So would a Frontline Club and Forum work in the United States?  If so, where? In New York?  In Washington? That's a question Vaughan and Pranvera Smith and many of us involved in the Frontline Club since its inception have asked ourselves.

Not that Vaughan and Pranvera don't have enough on their plates in Paddington but the idea of starting up in New York and playing a role in provoking a trans-Atlantic journalistic and media debate was irresistible.

There was plenty of encouragement for a Frontline U.S., especially from the 10% of Club members who are U.S. based. They told us one of the things they sorely missed were evenings at the Club in Paddington. 

But even with all the goodwill from our repatriated members, what we needed was a reliable partner with deep journalistic roots in America.  We found one in the Overseas Press Club, a venerable institution now in its 68th year and best known for its prestigious awards for outstanding "foreign reporting." 

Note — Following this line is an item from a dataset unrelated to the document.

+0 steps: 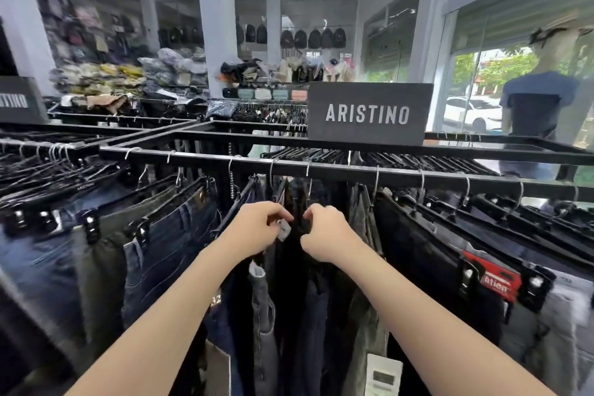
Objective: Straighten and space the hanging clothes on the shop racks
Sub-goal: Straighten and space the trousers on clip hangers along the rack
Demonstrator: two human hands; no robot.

That chemistry clicked and our first big event in NY was held on April 16th, a date made ignominiously memorable because of the massacre that morning of 32 students and faculty on the campus of Virginia Tech. It was also the day after the worst torrential rains in New York in more than a century.

Still, more than 150 journalists and media people flocked to McGraw Hill in mid-town Manhattan to watch Channel 4's Jon Snow chair a rambunctious panel that included the Wall Street Journal's Robert Pollock, the NY Times's Roger Cohen, Documentary producer Jon Alpert (who just won an OPC award for his Baghdad ER), David Marash of Al Jazeera's new English channel, Deborah Amos of National Public Radio, and David Loyn of the BBC. 

The topic  - "Talking to the Enemy" may not have lent itself to any hard and fast conclusions but it did serve as a springboard for clashing views on many journalistic issues.Was Jon Snow "talking to Iran and its Foreign Minister at a time in the stand off over the captured British sailors because British diplomacy had failed" or as Roger Cohen (who loathed the notion of journalists playing diplomats) suggested was Snow used by the Iranians for their own purposes?  Robert Pollock had no difficulties declaring enemies of the U.S. "his enemies" while Loyn, Amos, and Marash challenged Pollock's ideas and the airing the views of sworn enemies.

One successful, well-attended event doesn't guarantee that Frontline NY is a certainty, far from it.  We got a reality check the next morning  told what it would cost to buy and renovate a Paddington-quality building in what many feel is the place for us to be in NY--Hell's Kitchen.  

But the Club's extraordinary events programme and  news-pegged gatherings with lead journalists and critical thinkers did leave an impression. Aryeh Neier's, the president of the Soros Foundations and Open Society Institute, noted that Frontline London had staged over 500 events in its 3 plus year when he introduced our NY event.